▶ **WHAT YOU NEED TO DO**
Exact reproduction of all the data is needed.

:::::

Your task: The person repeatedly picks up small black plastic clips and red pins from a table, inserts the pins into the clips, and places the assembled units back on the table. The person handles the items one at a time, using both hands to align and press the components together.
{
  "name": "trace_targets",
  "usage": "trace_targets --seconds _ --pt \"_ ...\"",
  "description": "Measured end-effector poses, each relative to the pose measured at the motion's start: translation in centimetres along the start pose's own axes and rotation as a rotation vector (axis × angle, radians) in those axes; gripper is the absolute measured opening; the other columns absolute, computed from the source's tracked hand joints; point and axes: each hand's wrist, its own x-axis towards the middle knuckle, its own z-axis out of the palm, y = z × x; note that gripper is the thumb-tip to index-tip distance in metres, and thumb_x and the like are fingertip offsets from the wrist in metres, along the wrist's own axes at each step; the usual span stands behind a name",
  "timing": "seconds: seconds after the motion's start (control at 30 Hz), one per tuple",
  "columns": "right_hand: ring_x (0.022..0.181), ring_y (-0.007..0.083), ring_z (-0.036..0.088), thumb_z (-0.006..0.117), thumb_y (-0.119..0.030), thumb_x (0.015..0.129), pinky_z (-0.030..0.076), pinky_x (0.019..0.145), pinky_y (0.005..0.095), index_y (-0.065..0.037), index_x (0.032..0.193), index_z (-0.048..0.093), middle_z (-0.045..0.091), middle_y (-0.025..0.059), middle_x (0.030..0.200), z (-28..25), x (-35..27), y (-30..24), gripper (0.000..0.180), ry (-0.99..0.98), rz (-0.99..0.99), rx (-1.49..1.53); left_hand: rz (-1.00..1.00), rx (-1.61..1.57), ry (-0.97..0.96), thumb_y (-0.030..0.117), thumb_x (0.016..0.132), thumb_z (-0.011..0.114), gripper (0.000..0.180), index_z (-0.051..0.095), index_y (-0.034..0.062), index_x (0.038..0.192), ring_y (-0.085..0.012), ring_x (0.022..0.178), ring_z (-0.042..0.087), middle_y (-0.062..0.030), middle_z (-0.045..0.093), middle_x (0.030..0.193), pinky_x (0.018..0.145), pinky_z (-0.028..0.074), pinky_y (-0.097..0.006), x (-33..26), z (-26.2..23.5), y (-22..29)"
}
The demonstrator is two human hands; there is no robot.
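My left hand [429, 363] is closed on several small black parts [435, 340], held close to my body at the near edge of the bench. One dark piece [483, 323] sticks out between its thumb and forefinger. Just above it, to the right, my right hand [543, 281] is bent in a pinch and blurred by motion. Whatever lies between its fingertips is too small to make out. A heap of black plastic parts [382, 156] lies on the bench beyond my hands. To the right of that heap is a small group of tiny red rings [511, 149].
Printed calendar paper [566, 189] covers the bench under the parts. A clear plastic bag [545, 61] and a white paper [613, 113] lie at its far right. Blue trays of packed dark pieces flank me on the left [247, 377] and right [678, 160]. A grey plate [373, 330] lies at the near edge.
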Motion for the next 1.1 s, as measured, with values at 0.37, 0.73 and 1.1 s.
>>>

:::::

▶ **TASK RESPONSE**
Your task: The person repeatedly picks up small black plastic clips and red pins from a table, inserts the pins into the clips, and places the assembled units back on the table. The person handles the items one at a time, using both hands to align and press the components together.
{
  "name": "trace_targets",
  "usage": "trace_targets --seconds _ --pt \"_ ...\"",
  "description": "Measured end-effector poses, each relative to the pose measured at the motion's start: translation in centimetres along the start pose's own axes and rotation as a rotation vector (axis × angle, radians) in those axes; gripper is the absolute measured opening; the other columns absolute, computed from the source's tracked hand joints; point and axes: each hand's wrist, its own x-axis towards the middle knuckle, its own z-axis out of the palm, y = z × x; note that gripper is the thumb-tip to index-tip distance in metres, and thumb_x and the like are fingertip offsets from the wrist in metres, along the wrist's own axes at each step; the usual span stands behind a name",
  "timing": "seconds: seconds after the motion's start (control at 30 Hz), one per tuple",
  "columns": "right_hand: ring_x (0.022..0.181), ring_y (-0.007..0.083), ring_z (-0.036..0.088), thumb_z (-0.006..0.117), thumb_y (-0.119..0.030), thumb_x (0.015..0.129), pinky_z (-0.030..0.076), pinky_x (0.019..0.145), pinky_y (0.005..0.095), index_y (-0.065..0.037), index_x (0.032..0.193), index_z (-0.048..0.093), middle_z (-0.045..0.091), middle_y (-0.025..0.059), middle_x (0.030..0.200), z (-28..25), x (-35..27), y (-30..24), gripper (0.000..0.180), ry (-0.99..0.98), rz (-0.99..0.99), rx (-1.49..1.53); left_hand: rz (-1.00..1.00), rx (-1.61..1.57), ry (-0.97..0.96), thumb_y (-0.030..0.117), thumb_x (0.016..0.132), thumb_z (-0.011..0.114), gripper (0.000..0.180), index_z (-0.051..0.095), index_y (-0.034..0.062), index_x (0.038..0.192), ring_y (-0.085..0.012), ring_x (0.022..0.178), ring_z (-0.042..0.087), middle_y (-0.062..0.030), middle_z (-0.045..0.093), middle_x (0.030..0.193), pinky_x (0.018..0.145), pinky_z (-0.028..0.074), pinky_y (-0.097..0.006), x (-33..26), z (-26.2..23.5), y (-22..29)"
}
The demonstrator is two human hands; there is no robot.
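My left hand [429, 363] is closed on several small black parts [435, 340], held close to my body at the near edge of the bench. One dark piece [483, 323] sticks out between its thumb and forefinger. Just above it, to the right, my right hand [543, 281] is bent in a pinch and blurred by motion. Whatever lies between its fingertips is too small to make out. A heap of black plastic parts [382, 156] lies on the bench beyond my hands. To the right of that heap is a small group of tiny red rings [511, 149].
Printed calendar paper [566, 189] covers the bench under the parts. A clear plastic bag [545, 61] and a white paper [613, 113] lie at its far right. Blue trays of packed dark pieces flank me on the left [247, 377] and right [678, 160]. A grey plate [373, 330] lies at the near edge.
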Motion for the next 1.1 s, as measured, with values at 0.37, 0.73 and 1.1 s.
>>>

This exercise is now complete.